Wednesday, August 27, 2008

My Caffeine Addiction Rears its Ugly Head

If I have one vice in my life, it’s Diet Dr. Pepper. I’m pretty sure it’s replaced my blood and is currently surging through my veins and keeping me alive. Or at least it was before I moved to Uganda… the land of no Diet Dr. Pepper. Anywhere.

Obviously I knew this before I came, and came anyway. So perhaps vice is too strong a word. But in the full knowledge that I was moving to a place thousands of miles away from the closest can of that sweet nectar of the gods, I decided that this would be a good time to try to cut down drastically on my soda intake. So while I enjoy an ice cold orange Fanta every once in awhile, I’ve pretty much stayed away from soda since I’ve been here.

One small problem with this plan… Apparently my years of DDP consumption have led to a teensy-weensy, itty-bitty, minor (ok, ALL CONSUMING) caffeine addiction. But hey, here I am in a country famous for its delicious organic coffee! This shouldn’t be a problem at all, right? Wrong.
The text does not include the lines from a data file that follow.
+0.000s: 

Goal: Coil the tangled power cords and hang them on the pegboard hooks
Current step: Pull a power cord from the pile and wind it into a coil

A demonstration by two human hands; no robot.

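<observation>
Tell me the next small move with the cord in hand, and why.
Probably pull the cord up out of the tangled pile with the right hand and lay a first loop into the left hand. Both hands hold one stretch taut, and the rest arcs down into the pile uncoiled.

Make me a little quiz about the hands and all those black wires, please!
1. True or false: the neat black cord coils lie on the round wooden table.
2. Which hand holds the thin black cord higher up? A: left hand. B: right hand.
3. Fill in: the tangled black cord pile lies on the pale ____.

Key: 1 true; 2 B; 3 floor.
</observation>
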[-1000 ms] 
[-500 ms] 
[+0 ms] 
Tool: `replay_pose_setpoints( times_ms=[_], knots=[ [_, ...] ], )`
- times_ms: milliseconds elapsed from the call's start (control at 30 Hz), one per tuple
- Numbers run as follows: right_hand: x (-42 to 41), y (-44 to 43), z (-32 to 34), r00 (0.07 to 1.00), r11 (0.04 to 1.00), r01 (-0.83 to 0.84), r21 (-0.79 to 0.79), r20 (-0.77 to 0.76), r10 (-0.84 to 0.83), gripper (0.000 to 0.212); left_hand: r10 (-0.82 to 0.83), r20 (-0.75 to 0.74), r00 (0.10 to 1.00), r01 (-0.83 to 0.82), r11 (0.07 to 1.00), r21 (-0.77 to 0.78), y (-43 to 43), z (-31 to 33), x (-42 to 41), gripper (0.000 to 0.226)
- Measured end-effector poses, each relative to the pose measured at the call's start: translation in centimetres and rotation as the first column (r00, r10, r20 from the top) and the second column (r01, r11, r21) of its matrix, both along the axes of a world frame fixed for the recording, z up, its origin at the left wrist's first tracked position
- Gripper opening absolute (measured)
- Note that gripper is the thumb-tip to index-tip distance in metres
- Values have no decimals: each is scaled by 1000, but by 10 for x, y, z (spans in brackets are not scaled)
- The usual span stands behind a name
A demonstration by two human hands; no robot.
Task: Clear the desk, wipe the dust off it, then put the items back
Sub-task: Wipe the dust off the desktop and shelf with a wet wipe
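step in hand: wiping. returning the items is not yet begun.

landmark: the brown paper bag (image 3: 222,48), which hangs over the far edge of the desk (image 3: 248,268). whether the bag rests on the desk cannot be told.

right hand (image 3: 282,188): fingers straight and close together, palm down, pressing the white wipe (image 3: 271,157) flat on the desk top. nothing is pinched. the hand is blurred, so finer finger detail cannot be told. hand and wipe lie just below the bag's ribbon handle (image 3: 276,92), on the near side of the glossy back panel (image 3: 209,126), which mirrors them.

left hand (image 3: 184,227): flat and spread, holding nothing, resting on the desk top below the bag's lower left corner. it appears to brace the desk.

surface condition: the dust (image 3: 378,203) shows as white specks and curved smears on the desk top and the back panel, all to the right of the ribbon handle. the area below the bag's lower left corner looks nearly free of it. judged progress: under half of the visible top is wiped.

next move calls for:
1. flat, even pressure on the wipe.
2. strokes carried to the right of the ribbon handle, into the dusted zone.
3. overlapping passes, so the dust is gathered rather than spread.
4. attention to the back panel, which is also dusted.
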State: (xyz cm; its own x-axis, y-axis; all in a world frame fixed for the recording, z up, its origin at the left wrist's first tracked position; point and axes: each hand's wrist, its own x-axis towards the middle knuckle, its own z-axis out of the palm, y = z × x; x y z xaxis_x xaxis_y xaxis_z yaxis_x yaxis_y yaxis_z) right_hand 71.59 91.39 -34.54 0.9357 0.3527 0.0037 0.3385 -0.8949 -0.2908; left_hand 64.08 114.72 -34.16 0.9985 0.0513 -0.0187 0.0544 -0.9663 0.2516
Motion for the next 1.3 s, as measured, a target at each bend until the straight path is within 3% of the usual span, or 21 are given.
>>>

While Uganda does produce some of the finest coffee in the world, Ugandans don’t drink it. Tea is everywhere, but coffee is pretty much strictly an export cash crop. And while one can find all sorts of fancy coffee drinks at Kampala’s fancy expat places (see above for the lovely spread at Cafe Pap), you can expect those to set you back $3-4 dollars a pop. So here are my options: a) invest in a coffee maker which are currently selling at about $50 at Game (the South African walmart) and make my own darn coffee; b) resign myself to the poor coffee imitation—Nescafe; c) just suck it up and pay for the coffee at the restaurants (student loans be damned!); or d) give up caffeine altogether and wean myself off the stuff slowly and painfully (if this option is taken I apologize now to anyone who has to be around me for the next few months).
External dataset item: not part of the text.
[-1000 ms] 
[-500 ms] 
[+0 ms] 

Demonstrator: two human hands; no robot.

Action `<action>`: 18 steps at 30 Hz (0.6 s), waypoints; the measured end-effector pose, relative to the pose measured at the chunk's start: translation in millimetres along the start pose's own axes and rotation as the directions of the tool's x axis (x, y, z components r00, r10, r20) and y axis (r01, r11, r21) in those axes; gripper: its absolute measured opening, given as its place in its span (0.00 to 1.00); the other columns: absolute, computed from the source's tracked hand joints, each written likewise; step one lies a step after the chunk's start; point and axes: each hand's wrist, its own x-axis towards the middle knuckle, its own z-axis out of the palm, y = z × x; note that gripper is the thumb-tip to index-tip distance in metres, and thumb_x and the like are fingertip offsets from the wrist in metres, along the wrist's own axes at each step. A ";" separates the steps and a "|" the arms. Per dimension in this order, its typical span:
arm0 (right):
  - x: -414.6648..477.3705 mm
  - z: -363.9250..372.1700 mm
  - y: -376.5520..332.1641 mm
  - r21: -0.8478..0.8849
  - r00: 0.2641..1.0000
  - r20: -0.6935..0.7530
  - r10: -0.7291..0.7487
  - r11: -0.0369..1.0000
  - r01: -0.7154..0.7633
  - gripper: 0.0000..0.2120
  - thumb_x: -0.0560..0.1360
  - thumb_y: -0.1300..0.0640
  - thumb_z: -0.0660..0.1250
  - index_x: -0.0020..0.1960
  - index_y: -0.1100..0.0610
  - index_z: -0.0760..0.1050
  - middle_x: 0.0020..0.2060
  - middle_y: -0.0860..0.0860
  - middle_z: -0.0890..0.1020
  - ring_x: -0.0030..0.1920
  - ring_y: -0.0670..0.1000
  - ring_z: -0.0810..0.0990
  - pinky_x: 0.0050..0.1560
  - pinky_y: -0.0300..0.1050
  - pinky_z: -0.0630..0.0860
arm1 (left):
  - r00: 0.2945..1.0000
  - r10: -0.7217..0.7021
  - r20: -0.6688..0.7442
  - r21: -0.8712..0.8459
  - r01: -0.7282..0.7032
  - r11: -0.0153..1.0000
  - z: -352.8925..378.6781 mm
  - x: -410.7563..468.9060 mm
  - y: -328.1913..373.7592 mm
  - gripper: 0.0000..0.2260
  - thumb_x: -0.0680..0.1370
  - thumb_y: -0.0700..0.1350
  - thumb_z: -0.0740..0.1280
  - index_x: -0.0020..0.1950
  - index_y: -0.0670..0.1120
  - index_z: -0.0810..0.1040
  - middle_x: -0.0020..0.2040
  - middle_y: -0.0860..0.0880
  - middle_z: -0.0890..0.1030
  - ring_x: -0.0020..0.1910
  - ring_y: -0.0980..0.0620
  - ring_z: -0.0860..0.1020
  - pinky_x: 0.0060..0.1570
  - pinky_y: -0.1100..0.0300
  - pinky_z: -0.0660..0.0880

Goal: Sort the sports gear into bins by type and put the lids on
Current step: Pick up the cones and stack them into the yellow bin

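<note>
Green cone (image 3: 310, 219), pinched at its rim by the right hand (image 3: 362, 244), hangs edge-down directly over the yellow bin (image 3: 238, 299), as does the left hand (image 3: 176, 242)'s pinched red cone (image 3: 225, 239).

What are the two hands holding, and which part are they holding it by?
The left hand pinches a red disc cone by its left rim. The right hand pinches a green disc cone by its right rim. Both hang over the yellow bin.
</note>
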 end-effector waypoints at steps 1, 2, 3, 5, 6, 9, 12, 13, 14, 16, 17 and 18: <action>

Any advice is appreciated. I’ll keep you informed of my decision, though it might be obvious based on my state of mind over the next couple of months…

Sunday, August 24, 2008

Pictures from Uganda... finally

I've uploaded a few pictures from my apartment, neighborhood, field visits, and birthday. Enjoy!
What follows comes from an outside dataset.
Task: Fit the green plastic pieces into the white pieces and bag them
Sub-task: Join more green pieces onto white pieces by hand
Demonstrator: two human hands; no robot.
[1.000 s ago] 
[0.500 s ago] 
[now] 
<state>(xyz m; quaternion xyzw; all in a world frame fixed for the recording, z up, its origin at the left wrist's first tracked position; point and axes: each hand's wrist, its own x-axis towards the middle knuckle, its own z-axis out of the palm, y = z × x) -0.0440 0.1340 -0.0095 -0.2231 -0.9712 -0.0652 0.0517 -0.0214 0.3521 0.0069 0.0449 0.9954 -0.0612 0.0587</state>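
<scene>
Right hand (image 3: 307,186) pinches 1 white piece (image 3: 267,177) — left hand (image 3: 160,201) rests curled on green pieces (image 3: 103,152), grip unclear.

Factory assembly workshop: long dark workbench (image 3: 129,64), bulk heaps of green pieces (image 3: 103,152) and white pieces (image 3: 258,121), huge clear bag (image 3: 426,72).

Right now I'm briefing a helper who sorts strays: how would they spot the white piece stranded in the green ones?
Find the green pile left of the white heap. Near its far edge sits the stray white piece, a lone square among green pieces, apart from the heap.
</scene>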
Wednesday, August 20, 2008

Pictures and Posting

Pictures are coming soon, I PROMISE. The problem is I don’t have internet at home or my office yet so my online time is limited to internet cafes with really slow connection speeds. And uploading pictures takes forever on a slow connection and I just don’t have time to sit around and twiddle my thumbs while the pictures load. But I should be getting internet at home and at work in the next week or so, so I promise I will provide pics soon!

Also, for those of you stalking…erm, reading… my blog regularly, you might have noticed that I’m posting a lot of posts at once. Again, due to my infrequent internet usage, I’m forced to write the blogs and then post them all at once when I’m at a cafĂ©. I’ve put the dates that the posts were written in parenthesis after the title, so that should help sort out when things were written. Anyway, I apologize for the onslaught of posts all at once—I hope to even them out a little more once I have more regular internet access.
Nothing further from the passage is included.